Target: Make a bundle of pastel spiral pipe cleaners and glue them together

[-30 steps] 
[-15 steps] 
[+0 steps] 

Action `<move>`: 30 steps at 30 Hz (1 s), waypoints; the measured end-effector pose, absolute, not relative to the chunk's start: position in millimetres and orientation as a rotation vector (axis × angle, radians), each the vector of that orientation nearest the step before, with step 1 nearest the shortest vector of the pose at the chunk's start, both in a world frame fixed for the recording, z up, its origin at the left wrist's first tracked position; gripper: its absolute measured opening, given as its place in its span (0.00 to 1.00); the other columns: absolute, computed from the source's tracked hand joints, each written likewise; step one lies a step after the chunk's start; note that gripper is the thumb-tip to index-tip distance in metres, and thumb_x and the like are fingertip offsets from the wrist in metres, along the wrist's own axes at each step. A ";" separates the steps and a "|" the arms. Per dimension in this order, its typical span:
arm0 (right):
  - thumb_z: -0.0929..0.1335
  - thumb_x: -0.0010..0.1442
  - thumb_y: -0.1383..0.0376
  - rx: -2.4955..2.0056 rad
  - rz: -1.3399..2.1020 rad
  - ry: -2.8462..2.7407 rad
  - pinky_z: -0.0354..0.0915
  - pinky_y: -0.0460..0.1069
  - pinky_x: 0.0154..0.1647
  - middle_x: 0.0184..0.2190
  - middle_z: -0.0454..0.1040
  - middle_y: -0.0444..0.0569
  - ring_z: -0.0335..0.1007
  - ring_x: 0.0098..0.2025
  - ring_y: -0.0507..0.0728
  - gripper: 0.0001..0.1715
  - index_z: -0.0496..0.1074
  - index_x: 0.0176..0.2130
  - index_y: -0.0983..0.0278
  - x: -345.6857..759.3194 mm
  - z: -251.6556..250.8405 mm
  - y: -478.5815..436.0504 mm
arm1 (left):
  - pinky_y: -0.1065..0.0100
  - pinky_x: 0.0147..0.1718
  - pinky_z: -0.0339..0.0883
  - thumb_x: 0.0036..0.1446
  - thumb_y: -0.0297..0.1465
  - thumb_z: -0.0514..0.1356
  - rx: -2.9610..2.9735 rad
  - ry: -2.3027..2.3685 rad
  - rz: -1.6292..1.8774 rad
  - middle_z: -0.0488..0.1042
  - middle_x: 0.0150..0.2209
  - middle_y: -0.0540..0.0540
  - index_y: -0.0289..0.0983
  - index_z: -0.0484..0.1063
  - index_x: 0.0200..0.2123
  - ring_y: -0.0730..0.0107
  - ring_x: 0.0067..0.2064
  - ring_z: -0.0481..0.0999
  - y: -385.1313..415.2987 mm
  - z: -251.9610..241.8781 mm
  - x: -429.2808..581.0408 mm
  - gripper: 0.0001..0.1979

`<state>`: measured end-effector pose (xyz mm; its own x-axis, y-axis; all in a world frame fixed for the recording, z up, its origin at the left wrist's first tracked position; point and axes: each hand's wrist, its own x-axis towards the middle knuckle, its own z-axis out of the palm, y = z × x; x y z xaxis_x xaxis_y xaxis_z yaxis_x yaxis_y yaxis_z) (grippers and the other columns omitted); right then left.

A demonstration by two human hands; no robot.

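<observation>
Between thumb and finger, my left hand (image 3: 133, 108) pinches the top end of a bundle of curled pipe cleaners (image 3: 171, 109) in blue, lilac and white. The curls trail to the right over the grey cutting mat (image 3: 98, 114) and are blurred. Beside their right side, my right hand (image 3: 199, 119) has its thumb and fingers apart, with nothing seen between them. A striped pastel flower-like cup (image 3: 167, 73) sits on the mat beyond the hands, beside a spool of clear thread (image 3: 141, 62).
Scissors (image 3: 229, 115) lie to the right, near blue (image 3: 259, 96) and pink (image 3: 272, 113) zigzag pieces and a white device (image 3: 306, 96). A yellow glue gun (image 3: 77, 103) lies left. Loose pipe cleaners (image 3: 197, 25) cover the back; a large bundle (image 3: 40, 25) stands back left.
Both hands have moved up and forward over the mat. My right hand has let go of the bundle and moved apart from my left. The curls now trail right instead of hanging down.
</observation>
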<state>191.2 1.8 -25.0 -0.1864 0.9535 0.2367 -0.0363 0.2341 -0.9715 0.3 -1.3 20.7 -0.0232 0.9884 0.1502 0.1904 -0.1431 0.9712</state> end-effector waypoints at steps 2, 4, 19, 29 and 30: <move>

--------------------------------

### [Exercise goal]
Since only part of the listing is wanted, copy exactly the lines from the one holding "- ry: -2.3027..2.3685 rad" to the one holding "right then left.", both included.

### [Task output]
  - ry: -2.3027..2.3685 rad
  - rz: -1.6292..1.8774 rad
  - middle_z: -0.0488..0.1042
  - middle_x: 0.0150..0.2209
  - middle_y: -0.0540..0.0540
  - index_y: -0.0289..0.0983
  - index_z: -0.0484..0.1063
  - index_x: 0.0200..0.2123
  - ring_y: -0.0730..0.0107
  - ring_x: 0.0067..0.2064
  - ring_z: -0.0481..0.0999
  - y: -385.1313..415.2987 mm
  - z: -251.9610..241.8781 mm
  - x: -429.2808..581.0408 mm
  - gripper: 0.0001..0.1979

`<state>`: measured end-effector pose (xyz mm; its own x-axis, y-axis; all in a world frame fixed for the recording, z up, its origin at the left wrist's first tracked position; point and axes: each hand's wrist, its own x-axis towards the middle knuckle, its own z-axis out of the palm, y = z × x; x y z xaxis_x xaxis_y xaxis_z yaxis_x yaxis_y yaxis_z) (grippers and the other columns omitted); right then left.

That makes the output complete.